Keep images out and repeat all data exactly.

╭──

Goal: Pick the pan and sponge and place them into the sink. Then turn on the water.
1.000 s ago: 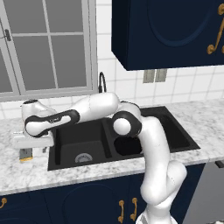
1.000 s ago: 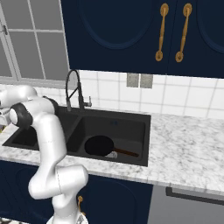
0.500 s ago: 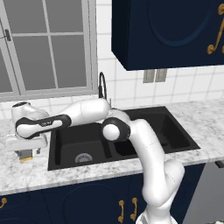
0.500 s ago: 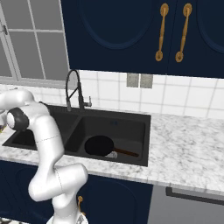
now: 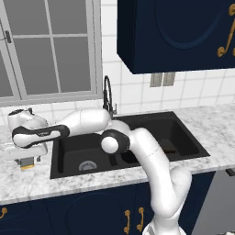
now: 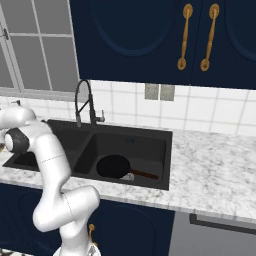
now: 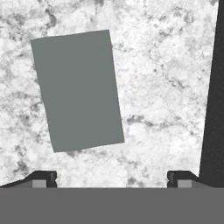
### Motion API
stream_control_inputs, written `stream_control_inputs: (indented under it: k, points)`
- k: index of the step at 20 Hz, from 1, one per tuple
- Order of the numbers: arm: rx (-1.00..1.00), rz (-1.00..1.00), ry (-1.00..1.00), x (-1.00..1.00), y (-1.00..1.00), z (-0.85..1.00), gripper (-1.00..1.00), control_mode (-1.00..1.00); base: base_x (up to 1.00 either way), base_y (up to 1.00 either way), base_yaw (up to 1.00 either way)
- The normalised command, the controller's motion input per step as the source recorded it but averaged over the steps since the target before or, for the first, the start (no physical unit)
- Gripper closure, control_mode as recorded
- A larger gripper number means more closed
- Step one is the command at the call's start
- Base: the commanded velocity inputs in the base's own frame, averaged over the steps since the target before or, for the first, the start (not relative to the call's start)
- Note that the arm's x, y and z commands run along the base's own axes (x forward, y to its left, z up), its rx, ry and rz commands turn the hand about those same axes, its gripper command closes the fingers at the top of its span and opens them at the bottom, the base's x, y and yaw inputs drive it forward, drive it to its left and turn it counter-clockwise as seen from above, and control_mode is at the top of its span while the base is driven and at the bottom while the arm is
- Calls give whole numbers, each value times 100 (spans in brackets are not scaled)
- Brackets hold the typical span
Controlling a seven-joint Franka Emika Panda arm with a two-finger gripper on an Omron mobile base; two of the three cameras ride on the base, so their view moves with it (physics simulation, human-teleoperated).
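The big black sink (image 6: 100,145) sits in the marble counter (image 6: 210,170). The tall black faucet (image 6: 85,102) stands at its far edge, and I see no water coming out.

The black pan (image 6: 114,166) is already lying in the right basin, with its handle pointing right.

The robot's white arm (image 5: 137,151) reaches far left, over the counter beside the sink.

The gripper (image 7: 111,180) hangs above the sponge (image 7: 78,89). Its two fingers are spread wide and hold nothing. The sponge lies flat on the counter, just left of the sink's edge, a bit tilted.

I think the step now is picking up the sponge. Next the gripper should go down, get a finger on each side and squeeze. It may need to shift a little, since the sponge sits off to one side.
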Motion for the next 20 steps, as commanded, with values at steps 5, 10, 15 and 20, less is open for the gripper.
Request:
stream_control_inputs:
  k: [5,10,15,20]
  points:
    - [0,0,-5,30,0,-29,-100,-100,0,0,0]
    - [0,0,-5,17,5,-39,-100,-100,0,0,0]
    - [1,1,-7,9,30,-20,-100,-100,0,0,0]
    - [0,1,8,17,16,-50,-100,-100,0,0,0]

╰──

_Written solution_
Goal: Pick the pan and sponge and place them into the sink. Then turn on the water.
1.000 s ago: 
1.000 s ago: 
0.500 s ago: 
0.500 s ago: 
now: 
now: 
now: 
### Motion API
stream_control_inputs, written `stream_control_inputs: (indented under it: k, points)`
- k: index of the step at 20 Hz, from 1, one per tuple
- Order of the numbers: arm: rx (-1.00..1.00), rz (-1.00..1.00), ry (-1.00..1.00), x (-1.00..1.00), y (-1.00..1.00), z (-0.85..1.00), gripper (-1.00..1.00), control_mode (-1.00..1.00); base: base_x (up to 1.00 either way), base_y (up to 1.00 either way), base_yaw (up to 1.00 either way)
- The normalised command, the controller's motion input per step as the source recorded it but averaged over the steps since the target before or, for the first, the start (no physical unit)
- Gripper closure, control_mode as recorded
- A larger gripper number means more closed
- Step one is the command at the call's start
- Base: the commanded velocity inputs in the base's own frame, averaged over the steps since the target before or, for the first, the start (not relative to the call's start)
- Note that the arm's x, y and z commands run along the base's own axes (x forward, y to its left, z up), its rx, ry and rz commands turn the hand about those same axes, its gripper command closes the fingers at the top of its span and opens them at the bottom, the base's x, y and yaw inputs drive it forward, drive it to its left and turn it counter-clockwise as seen from above, and control_mode is at the top of its span while the base is driven and at the bottom while the arm is
- Calls give whole numbers, each value times 100 (spans in brackets are not scaled)
- Brackets hold the typical span
Controlling a seven-joint Franka Emika Panda arm with a two-finger gripper on an Omron mobile base; two of the three cameras ride on the base, so their view moves with it (physics simulation, human-teleoperated).
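The big black sink (image 6: 100,145) sits in the marble counter (image 6: 210,170). The tall black faucet (image 6: 85,102) stands at its far edge, and I see no water coming out.

The black pan (image 6: 114,166) is already lying in the right basin, with its handle pointing right.

The robot's white arm (image 5: 137,151) reaches far left, over the counter beside the sink.

The gripper (image 7: 111,180) hangs above the sponge (image 7: 78,89). Its two fingers are spread wide and hold nothing. The sponge lies flat on the counter, just left of the sink's edge, a bit tilted.

I think the step now is picking up the sponge. Next the gripper should go down, get a finger on each side and squeeze. It may need to shift a little, since the sponge sits off to one side.
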Motion for the next 20 steps, as commanded, with values at steps 5, 10, 15 and 20, less is open for the gripper.
Request:
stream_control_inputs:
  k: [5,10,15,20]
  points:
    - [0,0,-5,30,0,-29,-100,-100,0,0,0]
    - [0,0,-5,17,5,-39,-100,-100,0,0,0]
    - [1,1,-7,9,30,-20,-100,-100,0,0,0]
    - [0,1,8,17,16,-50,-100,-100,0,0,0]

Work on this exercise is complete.